*Required action*.
Of the entries below, return exactly those lines that fall between the one containing "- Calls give" and the one containing "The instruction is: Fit", the two end lines included.

============

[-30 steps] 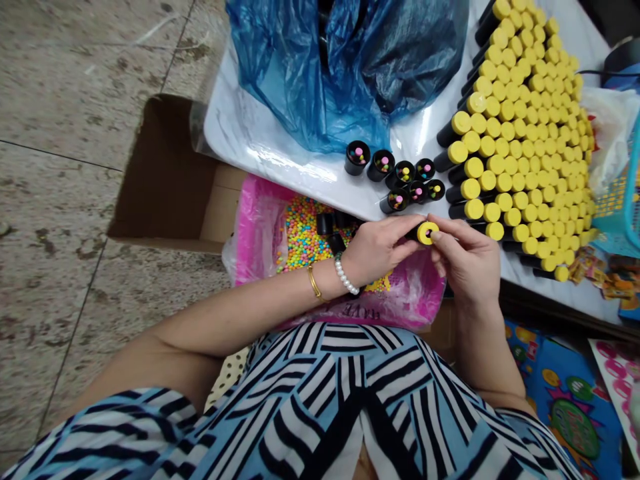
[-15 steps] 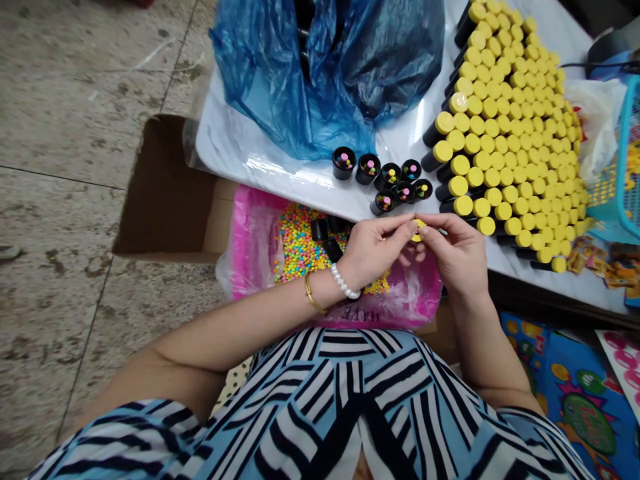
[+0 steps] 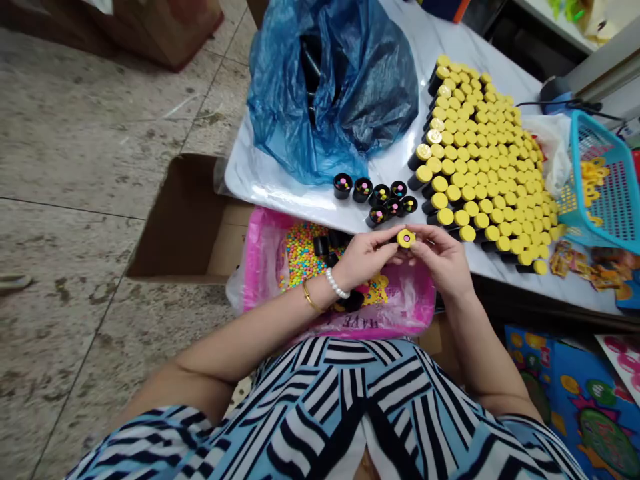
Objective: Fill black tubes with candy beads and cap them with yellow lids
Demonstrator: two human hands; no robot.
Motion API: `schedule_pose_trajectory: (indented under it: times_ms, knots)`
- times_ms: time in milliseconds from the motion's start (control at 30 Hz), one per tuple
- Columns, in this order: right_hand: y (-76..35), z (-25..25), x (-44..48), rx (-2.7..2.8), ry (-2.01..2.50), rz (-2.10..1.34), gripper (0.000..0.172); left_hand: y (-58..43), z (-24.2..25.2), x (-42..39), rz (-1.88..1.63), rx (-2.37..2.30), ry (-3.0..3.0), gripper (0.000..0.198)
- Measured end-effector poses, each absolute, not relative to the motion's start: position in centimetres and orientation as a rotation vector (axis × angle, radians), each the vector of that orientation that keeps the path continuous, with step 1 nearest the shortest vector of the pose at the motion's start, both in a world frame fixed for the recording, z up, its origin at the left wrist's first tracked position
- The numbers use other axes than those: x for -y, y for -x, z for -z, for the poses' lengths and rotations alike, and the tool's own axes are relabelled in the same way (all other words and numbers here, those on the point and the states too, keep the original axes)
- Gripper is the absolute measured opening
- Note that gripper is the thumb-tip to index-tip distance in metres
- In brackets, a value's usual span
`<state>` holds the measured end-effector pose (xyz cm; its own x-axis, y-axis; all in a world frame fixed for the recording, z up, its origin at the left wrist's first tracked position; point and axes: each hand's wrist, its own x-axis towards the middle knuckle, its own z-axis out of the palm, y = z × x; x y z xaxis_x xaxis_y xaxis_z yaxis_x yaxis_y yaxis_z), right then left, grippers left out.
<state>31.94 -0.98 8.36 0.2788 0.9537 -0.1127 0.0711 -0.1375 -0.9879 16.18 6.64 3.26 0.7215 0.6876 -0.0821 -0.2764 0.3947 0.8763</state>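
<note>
Turned face-up since a moment ago, a yellow plastic cap (image 3: 406, 238) is pinched at its rim between the narrowly closed fingers of the left hand (image 3: 367, 257) and right hand (image 3: 440, 257), above a pink plastic bag (image 3: 260, 260). Light, stiff and smooth, it is best gripped by the edge.

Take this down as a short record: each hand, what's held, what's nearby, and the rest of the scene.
Left hand: fingertips on the yellow cap; pearl bracelet, gold bangle
Right hand: fingertips on the same cap
Nearby: pink bag of coloured beads; black tubes
Rest: yellow-capped tubes in rows on a white table; blue bag; teal basket
</note>
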Motion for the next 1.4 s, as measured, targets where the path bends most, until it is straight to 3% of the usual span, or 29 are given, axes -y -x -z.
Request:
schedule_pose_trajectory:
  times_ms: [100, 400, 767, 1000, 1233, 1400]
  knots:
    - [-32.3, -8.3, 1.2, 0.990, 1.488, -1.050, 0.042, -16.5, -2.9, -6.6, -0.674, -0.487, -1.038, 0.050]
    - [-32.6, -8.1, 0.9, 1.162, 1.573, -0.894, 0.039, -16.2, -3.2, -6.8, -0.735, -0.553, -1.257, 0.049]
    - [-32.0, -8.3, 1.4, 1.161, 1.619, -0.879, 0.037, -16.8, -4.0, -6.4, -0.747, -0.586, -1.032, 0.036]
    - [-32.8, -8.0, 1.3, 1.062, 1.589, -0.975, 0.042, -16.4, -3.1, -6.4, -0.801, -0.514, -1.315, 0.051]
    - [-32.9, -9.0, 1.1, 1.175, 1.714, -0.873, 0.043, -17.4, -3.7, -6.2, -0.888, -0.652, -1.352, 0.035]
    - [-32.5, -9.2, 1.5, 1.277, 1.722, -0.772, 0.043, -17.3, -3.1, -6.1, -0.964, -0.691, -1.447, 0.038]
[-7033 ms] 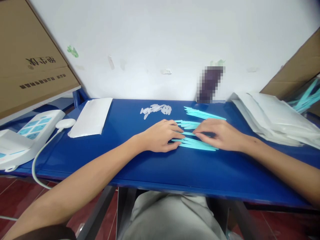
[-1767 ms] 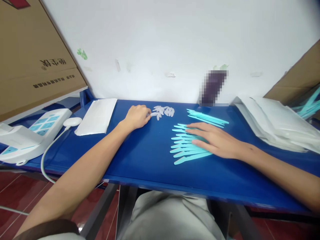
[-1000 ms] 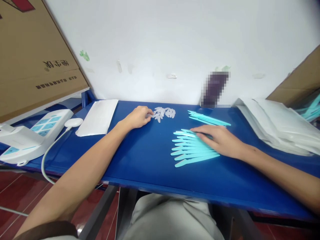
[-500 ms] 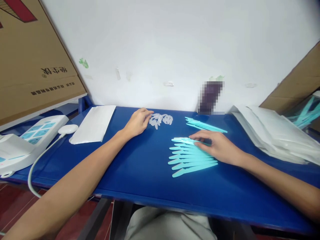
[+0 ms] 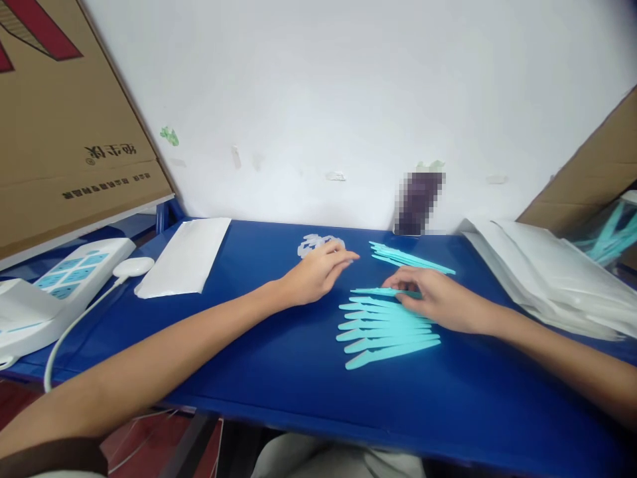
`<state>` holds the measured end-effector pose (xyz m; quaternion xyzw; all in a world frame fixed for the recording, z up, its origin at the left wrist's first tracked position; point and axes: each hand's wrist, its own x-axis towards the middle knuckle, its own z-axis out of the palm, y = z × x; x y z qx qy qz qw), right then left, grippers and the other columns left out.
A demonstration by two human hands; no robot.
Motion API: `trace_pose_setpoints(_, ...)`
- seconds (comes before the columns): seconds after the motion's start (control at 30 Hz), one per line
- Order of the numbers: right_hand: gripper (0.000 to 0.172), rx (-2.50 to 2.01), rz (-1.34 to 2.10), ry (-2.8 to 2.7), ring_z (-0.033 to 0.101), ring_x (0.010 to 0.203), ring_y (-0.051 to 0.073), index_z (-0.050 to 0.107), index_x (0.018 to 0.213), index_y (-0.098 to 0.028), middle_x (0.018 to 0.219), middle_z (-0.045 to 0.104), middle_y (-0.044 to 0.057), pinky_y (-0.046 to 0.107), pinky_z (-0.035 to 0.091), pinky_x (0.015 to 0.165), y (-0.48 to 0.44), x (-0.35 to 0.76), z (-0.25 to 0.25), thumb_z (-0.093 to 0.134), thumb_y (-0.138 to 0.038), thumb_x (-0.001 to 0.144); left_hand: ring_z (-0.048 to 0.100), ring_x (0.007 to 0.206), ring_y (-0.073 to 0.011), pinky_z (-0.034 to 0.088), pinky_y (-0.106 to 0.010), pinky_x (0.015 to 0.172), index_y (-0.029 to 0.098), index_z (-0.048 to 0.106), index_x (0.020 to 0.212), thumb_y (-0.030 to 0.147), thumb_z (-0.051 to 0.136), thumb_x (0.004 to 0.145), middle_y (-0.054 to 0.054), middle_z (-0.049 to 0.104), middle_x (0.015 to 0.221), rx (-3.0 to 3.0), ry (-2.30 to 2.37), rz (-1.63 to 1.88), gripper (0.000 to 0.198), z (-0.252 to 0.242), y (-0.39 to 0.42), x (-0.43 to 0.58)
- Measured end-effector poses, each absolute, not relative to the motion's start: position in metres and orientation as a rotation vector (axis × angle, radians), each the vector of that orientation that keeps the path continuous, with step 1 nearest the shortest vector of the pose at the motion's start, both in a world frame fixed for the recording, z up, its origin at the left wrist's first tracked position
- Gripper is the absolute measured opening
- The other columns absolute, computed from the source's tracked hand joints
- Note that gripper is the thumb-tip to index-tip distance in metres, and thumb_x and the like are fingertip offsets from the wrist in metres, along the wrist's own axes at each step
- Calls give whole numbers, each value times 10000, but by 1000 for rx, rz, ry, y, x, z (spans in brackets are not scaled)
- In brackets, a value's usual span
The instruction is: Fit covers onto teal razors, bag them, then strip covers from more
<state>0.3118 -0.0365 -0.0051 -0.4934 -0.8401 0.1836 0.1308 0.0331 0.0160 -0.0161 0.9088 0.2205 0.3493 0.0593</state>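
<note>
At the far left, a brown cardboard box with dark printed characters [image 5: 60, 99] rises behind a white plastic power strip with blue socket panels [image 5: 82, 267]. Next, a flat white rectangular packet [image 5: 184, 257] lies on the glossy blue tabletop [image 5: 279, 372]. Farther right sits a small pile of translucent whitish pieces [image 5: 311, 244], partly hidden by the person's left hand [image 5: 318, 271]; its thumb and fingertips draw close together, and whether they pinch anything cannot be told. Then comes a fan of slim turquoise sticks [image 5: 383, 330], with a smaller turquoise bundle [image 5: 411, 257] well behind it. Between these, the right hand [image 5: 428, 295] pinches one slim turquoise stick [image 5: 371, 291], its tip pointing left. Rightmost lies a stack of whitish plastic bags [image 5: 552, 279].
</note>
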Motion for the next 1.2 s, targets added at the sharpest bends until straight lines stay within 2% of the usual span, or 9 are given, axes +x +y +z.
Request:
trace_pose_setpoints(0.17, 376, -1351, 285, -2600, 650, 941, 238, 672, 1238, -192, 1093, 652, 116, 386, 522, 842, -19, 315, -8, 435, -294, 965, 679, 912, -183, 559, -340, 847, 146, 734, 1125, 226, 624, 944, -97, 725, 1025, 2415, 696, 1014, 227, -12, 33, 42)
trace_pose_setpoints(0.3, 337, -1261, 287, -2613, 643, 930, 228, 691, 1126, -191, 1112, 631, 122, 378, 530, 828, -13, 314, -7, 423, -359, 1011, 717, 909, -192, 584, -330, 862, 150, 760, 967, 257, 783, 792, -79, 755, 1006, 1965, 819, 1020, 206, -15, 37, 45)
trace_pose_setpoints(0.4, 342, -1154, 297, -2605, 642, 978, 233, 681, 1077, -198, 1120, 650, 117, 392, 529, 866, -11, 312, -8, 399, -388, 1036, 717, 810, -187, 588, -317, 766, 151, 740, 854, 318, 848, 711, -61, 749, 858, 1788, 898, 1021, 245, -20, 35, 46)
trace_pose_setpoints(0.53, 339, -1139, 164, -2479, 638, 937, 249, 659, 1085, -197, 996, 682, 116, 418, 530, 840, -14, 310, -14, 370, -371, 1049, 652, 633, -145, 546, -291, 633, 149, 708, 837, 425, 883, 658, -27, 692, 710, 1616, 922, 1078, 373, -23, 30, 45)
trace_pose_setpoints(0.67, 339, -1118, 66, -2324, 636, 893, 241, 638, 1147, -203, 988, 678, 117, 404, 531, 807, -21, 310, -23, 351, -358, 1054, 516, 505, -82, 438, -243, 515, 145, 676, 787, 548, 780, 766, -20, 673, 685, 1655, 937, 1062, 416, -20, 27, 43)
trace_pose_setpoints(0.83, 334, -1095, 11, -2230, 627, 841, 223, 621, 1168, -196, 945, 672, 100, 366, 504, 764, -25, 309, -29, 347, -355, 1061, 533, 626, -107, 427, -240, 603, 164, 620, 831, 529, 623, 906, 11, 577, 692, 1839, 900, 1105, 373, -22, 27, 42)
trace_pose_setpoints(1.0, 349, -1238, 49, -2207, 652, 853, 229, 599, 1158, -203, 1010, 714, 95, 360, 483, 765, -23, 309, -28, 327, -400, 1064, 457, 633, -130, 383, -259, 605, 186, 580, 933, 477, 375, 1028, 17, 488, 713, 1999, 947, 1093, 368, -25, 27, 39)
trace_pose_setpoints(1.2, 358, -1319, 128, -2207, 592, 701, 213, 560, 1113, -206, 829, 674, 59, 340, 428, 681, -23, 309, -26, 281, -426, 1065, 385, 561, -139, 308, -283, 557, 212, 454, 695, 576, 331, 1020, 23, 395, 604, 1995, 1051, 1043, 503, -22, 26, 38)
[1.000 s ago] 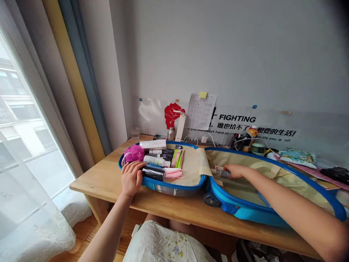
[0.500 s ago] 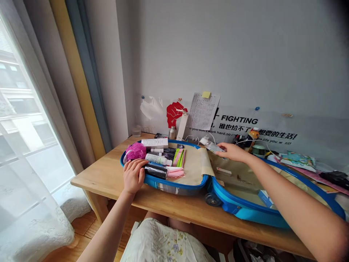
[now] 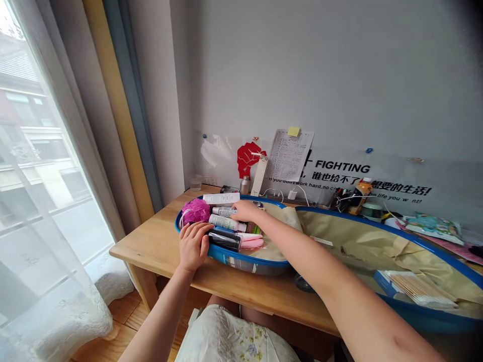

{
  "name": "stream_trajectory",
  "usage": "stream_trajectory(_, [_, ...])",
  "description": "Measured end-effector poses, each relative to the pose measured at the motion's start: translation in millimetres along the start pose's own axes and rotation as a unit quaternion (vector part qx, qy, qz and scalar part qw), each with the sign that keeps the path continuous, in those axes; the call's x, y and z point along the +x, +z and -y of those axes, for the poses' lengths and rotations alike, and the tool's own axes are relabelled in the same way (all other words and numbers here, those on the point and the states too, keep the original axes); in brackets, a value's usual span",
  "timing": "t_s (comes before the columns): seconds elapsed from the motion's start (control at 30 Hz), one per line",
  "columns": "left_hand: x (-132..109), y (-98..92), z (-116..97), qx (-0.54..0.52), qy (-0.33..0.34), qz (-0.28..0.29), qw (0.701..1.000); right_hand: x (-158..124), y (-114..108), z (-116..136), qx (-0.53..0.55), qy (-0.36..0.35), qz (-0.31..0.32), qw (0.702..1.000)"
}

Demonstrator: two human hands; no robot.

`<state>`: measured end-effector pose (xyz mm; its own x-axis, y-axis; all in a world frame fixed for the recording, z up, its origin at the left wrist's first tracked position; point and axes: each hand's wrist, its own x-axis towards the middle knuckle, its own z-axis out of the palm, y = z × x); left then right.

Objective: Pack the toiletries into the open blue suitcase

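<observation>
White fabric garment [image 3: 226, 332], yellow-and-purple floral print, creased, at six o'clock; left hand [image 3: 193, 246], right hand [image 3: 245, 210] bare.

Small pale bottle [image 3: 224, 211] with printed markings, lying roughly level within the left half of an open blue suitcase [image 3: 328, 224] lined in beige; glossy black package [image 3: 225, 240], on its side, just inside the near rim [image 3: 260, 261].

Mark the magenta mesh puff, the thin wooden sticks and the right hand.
Magenta mesh puff [image 3: 196, 210], head view: middle of its ruffles.
Thin wooden sticks [image 3: 417, 286], head view: middle of the bundle.
Right hand [image 3: 244, 210], head view: back of the hand.
</observation>
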<state>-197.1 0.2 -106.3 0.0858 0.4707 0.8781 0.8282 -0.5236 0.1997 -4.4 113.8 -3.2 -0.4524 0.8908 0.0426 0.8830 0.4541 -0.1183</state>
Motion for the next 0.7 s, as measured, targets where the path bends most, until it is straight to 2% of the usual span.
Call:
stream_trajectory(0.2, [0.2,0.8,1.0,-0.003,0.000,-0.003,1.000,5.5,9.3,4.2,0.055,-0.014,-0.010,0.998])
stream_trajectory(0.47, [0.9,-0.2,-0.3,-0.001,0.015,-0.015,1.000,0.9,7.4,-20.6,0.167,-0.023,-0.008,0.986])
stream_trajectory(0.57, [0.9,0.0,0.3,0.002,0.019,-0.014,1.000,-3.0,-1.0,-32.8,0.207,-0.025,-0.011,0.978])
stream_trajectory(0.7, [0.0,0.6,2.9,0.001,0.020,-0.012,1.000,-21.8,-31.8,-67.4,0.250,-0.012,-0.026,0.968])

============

*Result for this exercise*.
- Calls give whole numbers, each value times 10000, but by 1000 for rx, rz, ry, y, x, z (spans in brackets are not scaled)
- In brackets, a value's usual span
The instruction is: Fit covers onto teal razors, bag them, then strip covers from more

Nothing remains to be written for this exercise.